Frustrating, isn’t it?
You try your best as a parent.
You love your children unconditionally. You spend time with them. You give them gifts. You provide them with everything they need.
But somehow they don’t seem to appreciate it.
They complain about their lives. And – more annoyingly – they complain about you being a naggy, unreasonable parent.
You wonder to yourself, “Why don’t they appreciate everything I do for them?”
If this describes your situation, I’m here to help.
Having worked with thousands of children and teens, I realise there are many common mistakes that parents don’t even know they’re making.
I’ll explain 12 of these mistakes, which may be causing your child to be unhappy and unmotivated. (Some of them might surprise you as being mistakes!)
1. Making your children the center of the universe.
Does your family’s schedule revolve around your children?
Their homework, their needs, their activities, their music lessons, their enrichment classes … the list goes on.
Of course, children have practical needs. But when everything revolves around them, they may become self-centred.
And when they’re constantly thinking about themselves – instead of focusing on the needs of others – they’re more likely to be unhappy.
After all, the people who lead the happiest, most meaningful lives are the ones who concentrate on serving others.
So allow your kids to experience a family environment where others receive as much attention as they do. They’ll benefit from it.
2. Constantly telling your children how special they are.
“You can be anything you want to be.”
“You did a fantastic job!”
“You’re so clever!”
If you say these kinds of things to your children too often, they may develop a sense of entitlement.
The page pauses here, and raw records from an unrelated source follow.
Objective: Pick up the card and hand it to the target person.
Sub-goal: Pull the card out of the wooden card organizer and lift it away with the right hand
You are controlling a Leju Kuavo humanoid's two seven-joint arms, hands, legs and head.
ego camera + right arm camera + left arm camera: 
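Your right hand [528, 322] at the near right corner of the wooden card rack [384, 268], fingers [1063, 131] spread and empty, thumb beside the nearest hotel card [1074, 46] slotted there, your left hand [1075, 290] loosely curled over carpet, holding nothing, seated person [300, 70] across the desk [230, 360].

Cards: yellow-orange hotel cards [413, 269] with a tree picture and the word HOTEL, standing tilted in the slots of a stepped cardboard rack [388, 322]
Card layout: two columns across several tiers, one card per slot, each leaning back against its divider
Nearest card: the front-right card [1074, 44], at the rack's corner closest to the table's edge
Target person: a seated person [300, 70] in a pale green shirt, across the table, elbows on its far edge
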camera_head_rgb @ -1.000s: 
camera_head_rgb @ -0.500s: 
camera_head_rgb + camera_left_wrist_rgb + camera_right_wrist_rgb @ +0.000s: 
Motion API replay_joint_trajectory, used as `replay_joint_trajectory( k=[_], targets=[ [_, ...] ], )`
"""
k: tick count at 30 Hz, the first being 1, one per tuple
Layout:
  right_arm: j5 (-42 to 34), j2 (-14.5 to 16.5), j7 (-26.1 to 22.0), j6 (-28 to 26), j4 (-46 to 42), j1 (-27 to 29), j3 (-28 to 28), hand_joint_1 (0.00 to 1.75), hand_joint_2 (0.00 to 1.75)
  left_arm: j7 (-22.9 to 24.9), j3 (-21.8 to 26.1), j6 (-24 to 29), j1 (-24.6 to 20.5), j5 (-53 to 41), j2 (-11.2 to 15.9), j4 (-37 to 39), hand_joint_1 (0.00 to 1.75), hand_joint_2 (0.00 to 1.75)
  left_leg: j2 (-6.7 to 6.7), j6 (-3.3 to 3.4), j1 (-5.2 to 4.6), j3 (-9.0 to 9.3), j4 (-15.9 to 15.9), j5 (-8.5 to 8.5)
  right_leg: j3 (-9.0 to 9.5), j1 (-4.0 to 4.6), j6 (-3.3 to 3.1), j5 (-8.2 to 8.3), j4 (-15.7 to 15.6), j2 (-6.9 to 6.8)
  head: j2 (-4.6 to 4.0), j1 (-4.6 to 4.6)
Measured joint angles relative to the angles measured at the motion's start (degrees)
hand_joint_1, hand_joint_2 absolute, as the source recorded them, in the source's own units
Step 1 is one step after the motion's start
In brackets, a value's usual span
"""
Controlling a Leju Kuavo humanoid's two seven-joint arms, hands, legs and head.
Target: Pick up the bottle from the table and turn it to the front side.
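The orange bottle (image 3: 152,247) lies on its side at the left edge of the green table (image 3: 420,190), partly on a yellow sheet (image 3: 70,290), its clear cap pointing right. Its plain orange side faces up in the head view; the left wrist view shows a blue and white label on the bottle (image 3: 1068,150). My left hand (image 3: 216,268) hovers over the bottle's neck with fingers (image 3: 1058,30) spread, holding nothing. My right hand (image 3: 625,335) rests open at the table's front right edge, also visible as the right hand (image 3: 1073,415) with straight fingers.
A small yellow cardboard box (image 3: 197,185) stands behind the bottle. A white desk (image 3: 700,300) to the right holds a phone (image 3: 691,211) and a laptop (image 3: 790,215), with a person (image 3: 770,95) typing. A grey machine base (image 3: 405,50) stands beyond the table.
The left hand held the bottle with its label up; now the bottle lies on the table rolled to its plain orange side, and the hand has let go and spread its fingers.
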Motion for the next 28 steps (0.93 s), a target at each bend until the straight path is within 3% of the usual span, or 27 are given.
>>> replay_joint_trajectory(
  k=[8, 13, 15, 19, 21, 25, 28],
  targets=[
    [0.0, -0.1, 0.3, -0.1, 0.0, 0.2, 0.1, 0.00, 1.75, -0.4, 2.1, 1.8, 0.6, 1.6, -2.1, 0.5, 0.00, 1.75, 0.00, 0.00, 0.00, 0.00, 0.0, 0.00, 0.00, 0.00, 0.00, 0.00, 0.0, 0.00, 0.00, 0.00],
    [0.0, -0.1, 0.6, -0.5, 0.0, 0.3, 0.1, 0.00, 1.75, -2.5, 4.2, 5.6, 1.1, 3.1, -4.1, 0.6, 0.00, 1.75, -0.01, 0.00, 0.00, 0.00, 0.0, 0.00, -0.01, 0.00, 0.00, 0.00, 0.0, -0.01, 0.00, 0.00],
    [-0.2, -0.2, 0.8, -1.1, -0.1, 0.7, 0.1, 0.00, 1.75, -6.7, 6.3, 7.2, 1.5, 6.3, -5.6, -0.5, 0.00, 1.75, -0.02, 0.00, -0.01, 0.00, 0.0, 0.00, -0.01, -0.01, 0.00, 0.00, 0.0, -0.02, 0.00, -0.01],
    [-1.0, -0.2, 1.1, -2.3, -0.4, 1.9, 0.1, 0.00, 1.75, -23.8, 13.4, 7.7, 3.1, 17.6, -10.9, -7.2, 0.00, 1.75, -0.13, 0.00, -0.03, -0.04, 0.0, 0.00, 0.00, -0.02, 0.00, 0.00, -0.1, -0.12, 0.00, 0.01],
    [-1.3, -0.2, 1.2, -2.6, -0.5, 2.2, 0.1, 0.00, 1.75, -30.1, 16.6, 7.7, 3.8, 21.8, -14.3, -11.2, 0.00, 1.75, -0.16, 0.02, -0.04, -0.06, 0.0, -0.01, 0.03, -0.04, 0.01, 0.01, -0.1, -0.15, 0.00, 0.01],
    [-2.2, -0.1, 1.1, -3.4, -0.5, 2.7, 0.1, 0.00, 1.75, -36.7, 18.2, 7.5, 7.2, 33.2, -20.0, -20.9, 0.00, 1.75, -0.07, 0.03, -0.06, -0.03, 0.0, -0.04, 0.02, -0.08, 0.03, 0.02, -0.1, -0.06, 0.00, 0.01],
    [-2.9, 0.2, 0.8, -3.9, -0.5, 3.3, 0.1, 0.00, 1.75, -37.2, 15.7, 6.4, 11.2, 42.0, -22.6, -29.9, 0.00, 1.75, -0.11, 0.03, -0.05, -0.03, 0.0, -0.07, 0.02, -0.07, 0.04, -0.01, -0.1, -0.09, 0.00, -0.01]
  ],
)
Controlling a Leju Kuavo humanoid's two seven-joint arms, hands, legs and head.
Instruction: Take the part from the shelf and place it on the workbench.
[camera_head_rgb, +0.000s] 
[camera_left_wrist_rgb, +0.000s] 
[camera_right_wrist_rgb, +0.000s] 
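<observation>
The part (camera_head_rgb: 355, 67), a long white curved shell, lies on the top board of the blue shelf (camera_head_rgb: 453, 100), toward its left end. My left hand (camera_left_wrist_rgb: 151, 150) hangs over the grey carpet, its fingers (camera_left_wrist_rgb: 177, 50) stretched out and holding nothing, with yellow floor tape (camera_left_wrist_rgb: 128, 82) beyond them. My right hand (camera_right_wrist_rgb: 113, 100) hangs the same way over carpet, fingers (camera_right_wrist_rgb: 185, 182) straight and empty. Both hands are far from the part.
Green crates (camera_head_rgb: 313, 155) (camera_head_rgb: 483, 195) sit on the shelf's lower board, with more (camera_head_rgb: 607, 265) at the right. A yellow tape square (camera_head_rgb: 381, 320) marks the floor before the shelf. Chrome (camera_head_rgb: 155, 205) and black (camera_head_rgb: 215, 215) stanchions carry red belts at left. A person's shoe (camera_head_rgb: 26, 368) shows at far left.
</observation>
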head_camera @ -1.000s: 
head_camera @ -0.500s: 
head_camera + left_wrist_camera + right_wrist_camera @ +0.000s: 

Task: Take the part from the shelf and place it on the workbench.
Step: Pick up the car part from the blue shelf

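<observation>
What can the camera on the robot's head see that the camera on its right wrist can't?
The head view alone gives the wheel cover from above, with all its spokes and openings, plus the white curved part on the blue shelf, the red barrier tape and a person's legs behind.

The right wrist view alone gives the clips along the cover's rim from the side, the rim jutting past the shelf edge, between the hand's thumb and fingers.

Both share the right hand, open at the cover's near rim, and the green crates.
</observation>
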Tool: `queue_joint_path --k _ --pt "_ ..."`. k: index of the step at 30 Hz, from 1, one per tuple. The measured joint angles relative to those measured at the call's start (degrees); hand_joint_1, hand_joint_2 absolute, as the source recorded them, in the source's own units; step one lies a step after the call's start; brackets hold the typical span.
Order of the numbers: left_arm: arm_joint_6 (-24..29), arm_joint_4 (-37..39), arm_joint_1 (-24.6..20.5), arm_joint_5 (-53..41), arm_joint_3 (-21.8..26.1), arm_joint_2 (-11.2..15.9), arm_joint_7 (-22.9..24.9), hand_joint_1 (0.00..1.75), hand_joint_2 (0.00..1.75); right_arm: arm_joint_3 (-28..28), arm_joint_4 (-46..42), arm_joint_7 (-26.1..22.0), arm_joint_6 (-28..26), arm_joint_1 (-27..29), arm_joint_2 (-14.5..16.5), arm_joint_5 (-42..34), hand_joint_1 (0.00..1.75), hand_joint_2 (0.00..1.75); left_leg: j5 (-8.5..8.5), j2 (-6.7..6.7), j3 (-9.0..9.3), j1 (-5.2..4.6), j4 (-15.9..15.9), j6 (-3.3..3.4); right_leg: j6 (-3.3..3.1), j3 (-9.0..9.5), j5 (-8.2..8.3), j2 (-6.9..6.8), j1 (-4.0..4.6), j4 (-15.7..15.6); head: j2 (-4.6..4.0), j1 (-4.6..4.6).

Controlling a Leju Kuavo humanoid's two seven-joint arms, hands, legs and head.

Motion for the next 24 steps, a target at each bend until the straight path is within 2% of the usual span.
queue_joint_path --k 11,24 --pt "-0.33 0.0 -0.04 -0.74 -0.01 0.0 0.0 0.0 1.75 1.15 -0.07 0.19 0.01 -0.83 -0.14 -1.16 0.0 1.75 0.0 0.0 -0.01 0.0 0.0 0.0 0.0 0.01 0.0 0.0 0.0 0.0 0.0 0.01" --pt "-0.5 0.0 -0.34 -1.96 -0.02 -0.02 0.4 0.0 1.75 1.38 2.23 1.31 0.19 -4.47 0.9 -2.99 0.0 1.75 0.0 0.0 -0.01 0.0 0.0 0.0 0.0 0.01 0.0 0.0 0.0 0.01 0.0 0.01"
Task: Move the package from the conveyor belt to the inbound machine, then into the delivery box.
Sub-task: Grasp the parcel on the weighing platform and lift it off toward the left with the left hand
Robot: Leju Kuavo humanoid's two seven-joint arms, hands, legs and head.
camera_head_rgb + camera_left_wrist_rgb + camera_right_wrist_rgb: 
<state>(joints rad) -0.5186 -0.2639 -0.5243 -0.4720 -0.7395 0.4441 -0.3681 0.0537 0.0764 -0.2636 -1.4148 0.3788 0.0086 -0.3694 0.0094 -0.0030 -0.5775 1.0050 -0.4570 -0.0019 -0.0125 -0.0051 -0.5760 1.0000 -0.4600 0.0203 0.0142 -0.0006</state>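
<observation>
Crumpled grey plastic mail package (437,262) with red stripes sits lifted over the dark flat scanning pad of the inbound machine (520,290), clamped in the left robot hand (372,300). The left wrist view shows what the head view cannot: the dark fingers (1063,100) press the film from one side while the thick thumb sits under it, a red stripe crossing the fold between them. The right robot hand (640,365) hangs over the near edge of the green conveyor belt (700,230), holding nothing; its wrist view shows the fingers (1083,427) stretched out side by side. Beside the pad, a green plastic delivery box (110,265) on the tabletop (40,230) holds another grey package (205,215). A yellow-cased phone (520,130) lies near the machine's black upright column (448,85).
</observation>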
They may start thinking to themselves, “I’m special, so I should be able to achieve success even if I don’t try too hard.”
This kind of thinking sets children up for misery down the road, because nothing in life worth achieving ever comes easily.
It’s not wrong to encourage your children – just be sure they don’t end up thinking they’re the greatest thing since sliced bread.
3. Expecting the worst from your children.
Some parents say the following to their children:
- “You’re so irresponsible.”
- “You’re useless!”
- “You’re stupid!”
- “Why can’t you do anything right?”
- “Why are you so unmotivated?”
- “You didn’t do your homework, right?”
- “Did you get in trouble with your teacher?”
- “Are you hanging out with bad company again?”
Saying these things to your children won’t make them change their behaviour. This is because over time they’ll internalise those labels they’ve been given.
A child who believes he’s “irresponsible” and “unmotivated” won’t magically become responsible and motivated. Instead, he’ll act out the negative traits he’s been labeled with. It becomes a self-fulfilling prophecy.
What’s the alternative?
Read on to the next point.
4. Not acknowledging your children’s good behaviour.
Don’t let your children’s good behaviour go unnoticed.
For example, if you observe that your child has managed to focus for 20 minutes straight, say with a smile, “I notice that you managed to concentrate for 20 minutes. Well done!”
If your child submits his homework on time, praise him for it: “I’m proud of you for getting your homework done and for submitting it on time.”
These are simple comments that make a huge difference. The more you focus on your children’s good behaviour, the more it will multiply.
5. Trying to achieve your dreams through your children.
It’s easy to see your children as an extension of yourself. After all, your children have half of your genes.
But if you try to achieve your own dreams through your children, they won’t find enduring happiness and success.
I even know parents who have forced their children to become doctors or lawyers, because those were their unfulfilled career ambitions.
Each of us has our own race to run, so don’t coerce your children into following your own agenda.
6. Disciplining your children when you’re angry.
If you want your children to be confident and well-adjusted, you must discipline them.
But this discipline shouldn’t be carried out in the heat of the moment.
If you discipline your children when you’re angry, you’re likely to mete out unreasonable punishments or use excessive force.
In the long run, this will make your children feel bitter and resentful.
So if you’re on the verge of losing your cool, remove yourself from the situation for 10 to 15 minutes. Discipline your child only when you’ve calmed down. You’ll feel better about it, and in the end, so will they.